Volkswagen Group is implementing an immediate, sweeping restructuring plan to reduce its global model portfolio by up to 50 percent and slash optional equipment configurations by 75 percent. The conglomerate, which oversees brands including Audi, Porsche, and Volkswagen, is also capping annual production capacity at nine million vehicles to prioritize high-margin, high-value products in response to mounting financial pressures.
Strategic Portfolio Downsizing and Production Caps
The Volkswagen Group has initiated a strategy to focus exclusively on the most profitable segments of the automotive market. By cutting the model lineup by half, the company aims to eliminate underperforming vehicles and streamline development costs. According to the company, this transition is effective immediately, targeting products that offer the greatest added value for customers and the highest profit margins for the group.

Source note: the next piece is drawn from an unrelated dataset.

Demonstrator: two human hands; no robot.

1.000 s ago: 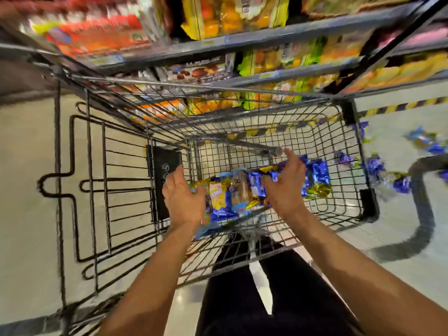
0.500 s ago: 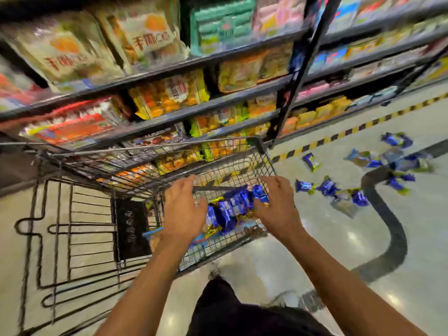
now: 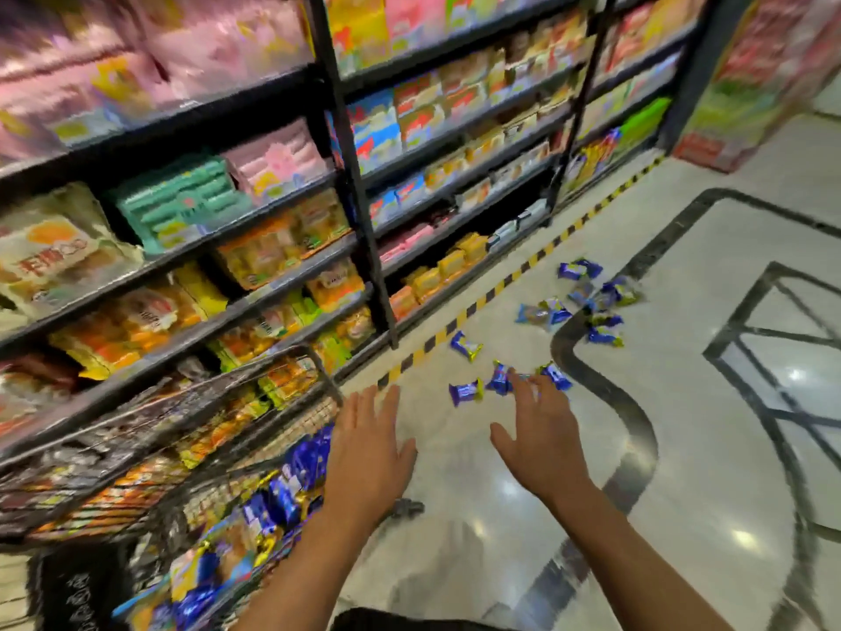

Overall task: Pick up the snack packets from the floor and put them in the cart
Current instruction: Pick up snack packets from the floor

This shift involves a significant reduction in manufacturing scale. The company is lowering its total annual production capacity to nine million units. This represents a substantial contraction from the pre-pandemic era, when the group had invested in a capacity of approximately 12 million vehicles. Since the onset of the COVID-19 pandemic, the company has already trimmed two million units from its capacity and is now moving to remove an additional million.
The product portfolio is enormous, spanning a plethora of models across the Volkswagen core brand, Audi, SEAT, Cupra, Skoda, Porsche, Bentley, and Lamborghini.
Simplification of Vehicle Configurations
Beyond removing entire model lines, the group is aggressively simplifying the buying process. The company confirmed plans to reduce available optional equipment by up to 75 percent. Historically, the Volkswagen Group allowed extensive vehicle configuration, ranging from entry-level mainstream cars to luxury marques. This new policy marks a departure from that model, favoring a standardized, cost-efficient production approach.

Several vehicles have already been retired as part of this broader strategy. The Touareg and Touran minivan are no longer in production, and the T-Roc Convertible is scheduled for discontinuation in 2027. Audi has similarly phased out the A1, Q2, TT, R8, and Q8 E-Tron. Porsche has also concluded production of the 718 Boxster and Cayman, with the original Macan set to exit the lineup shortly.
Ongoing Speculation Regarding Plant Closures
While the company has confirmed its production capacity targets, it has not officially addressed reports regarding the potential closure of specific manufacturing sites. A June report from the German publication Manager Magazin suggested that the group could shutter facilities in Zwickau, Emden, Hanover, and Neckarsulm.
The same report alleged that the group is considering doubling its planned layoffs to 100,000 employees. However, the Volkswagen Group has maintained its stance on the 50,000 job cuts previously announced, declining to confirm further reductions or site closures at this time.
The company intends to focus on the most popular models and those that generate the highest profit margins.
Future Outlook for Luxury and Niche Brands
The scale of this restructuring has prompted industry speculation regarding the future of the group’s high-performance brands. While the company has not confirmed any divestments, rumors persist that advisors have recommended the sale of Ducati. Additionally, there is ongoing discussion about the possibility of taking Lamborghini public. Despite these reports, the Volkswagen Group has not issued a formal denial, leaving the future status of these assets uncertain.
Frequently Asked Questions
Why is the Volkswagen Group reducing its model lineup?
The group is streamlining its portfolio to focus on market segments with the highest profit margins and the greatest value for customers, aiming to offset financial pressures and improve efficiency.
How much will production capacity change?
The company is reducing its annual production capacity to nine million units, down from a previous peak of 12 million during the pre-pandemic period.

Are specific brands being sold off?
The company has not confirmed any sales of its brands. However, it has not ruled out potential moves regarding assets like Ducati or Lamborghini, leading to continued industry speculation.
How does this affect vehicle customization?
Customers will see a 75 percent reduction in optional equipment, moving the group toward a more simplified, standardized vehicle configuration process.